● PROBLEM: Your answer should be a single number: how many lines in the data below hold the string "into".

************

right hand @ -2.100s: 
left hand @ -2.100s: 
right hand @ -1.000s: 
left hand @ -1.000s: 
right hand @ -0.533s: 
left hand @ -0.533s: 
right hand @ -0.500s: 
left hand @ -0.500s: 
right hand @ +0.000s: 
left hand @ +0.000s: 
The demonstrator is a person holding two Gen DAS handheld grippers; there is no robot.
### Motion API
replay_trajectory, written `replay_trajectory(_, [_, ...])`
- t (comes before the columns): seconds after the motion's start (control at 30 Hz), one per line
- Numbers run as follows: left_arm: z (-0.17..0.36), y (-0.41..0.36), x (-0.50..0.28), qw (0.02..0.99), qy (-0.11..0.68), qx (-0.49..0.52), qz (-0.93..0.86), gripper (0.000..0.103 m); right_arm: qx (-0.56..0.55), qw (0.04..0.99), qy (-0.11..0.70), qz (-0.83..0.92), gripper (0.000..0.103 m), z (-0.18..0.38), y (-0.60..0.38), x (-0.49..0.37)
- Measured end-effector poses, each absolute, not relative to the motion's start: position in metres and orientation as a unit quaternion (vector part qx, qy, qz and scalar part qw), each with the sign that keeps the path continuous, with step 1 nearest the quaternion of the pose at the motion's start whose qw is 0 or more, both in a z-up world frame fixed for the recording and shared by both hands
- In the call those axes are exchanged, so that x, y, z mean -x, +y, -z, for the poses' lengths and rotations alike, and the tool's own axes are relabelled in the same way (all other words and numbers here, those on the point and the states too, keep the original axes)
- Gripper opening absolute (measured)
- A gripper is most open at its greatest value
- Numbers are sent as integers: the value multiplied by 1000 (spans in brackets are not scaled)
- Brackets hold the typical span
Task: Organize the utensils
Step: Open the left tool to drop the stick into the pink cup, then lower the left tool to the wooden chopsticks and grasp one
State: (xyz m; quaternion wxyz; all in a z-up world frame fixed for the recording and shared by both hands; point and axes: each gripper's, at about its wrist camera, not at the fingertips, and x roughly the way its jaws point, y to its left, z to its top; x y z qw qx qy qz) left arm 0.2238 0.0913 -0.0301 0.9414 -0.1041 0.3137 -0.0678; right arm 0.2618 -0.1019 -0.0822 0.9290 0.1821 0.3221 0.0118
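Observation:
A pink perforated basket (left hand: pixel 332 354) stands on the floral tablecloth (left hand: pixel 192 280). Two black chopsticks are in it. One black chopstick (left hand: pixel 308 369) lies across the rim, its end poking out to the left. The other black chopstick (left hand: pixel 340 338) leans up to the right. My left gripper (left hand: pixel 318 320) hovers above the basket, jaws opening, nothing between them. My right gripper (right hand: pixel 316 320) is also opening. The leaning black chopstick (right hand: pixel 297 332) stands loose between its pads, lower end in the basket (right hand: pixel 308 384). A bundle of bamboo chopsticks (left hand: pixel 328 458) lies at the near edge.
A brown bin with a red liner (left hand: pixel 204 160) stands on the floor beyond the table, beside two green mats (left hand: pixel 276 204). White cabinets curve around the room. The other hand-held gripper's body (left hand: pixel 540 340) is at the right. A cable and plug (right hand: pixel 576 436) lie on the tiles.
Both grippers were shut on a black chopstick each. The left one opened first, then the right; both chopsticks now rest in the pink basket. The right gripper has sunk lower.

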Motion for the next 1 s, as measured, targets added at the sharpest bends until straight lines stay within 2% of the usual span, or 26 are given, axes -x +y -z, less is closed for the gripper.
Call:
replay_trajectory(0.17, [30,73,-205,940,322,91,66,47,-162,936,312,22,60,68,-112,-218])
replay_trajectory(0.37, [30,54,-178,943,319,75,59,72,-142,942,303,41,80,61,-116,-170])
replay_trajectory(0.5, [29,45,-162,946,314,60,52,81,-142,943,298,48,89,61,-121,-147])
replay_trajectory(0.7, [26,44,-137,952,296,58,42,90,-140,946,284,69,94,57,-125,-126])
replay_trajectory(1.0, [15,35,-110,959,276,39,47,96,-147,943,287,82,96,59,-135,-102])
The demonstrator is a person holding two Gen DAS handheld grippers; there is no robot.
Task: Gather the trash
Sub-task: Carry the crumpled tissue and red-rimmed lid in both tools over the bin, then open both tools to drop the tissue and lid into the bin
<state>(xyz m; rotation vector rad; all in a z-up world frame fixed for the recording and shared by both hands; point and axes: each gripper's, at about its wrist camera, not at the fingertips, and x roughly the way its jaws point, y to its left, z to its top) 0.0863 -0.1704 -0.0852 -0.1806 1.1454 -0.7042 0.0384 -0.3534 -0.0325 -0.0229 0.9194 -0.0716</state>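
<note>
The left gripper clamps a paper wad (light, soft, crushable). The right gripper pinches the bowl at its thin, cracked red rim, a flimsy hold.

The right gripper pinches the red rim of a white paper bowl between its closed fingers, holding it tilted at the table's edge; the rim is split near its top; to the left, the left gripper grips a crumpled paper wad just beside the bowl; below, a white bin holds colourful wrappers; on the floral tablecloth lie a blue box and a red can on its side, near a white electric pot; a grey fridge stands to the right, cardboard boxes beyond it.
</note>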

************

● SOLUTION FOR THIS PROBLEM: 2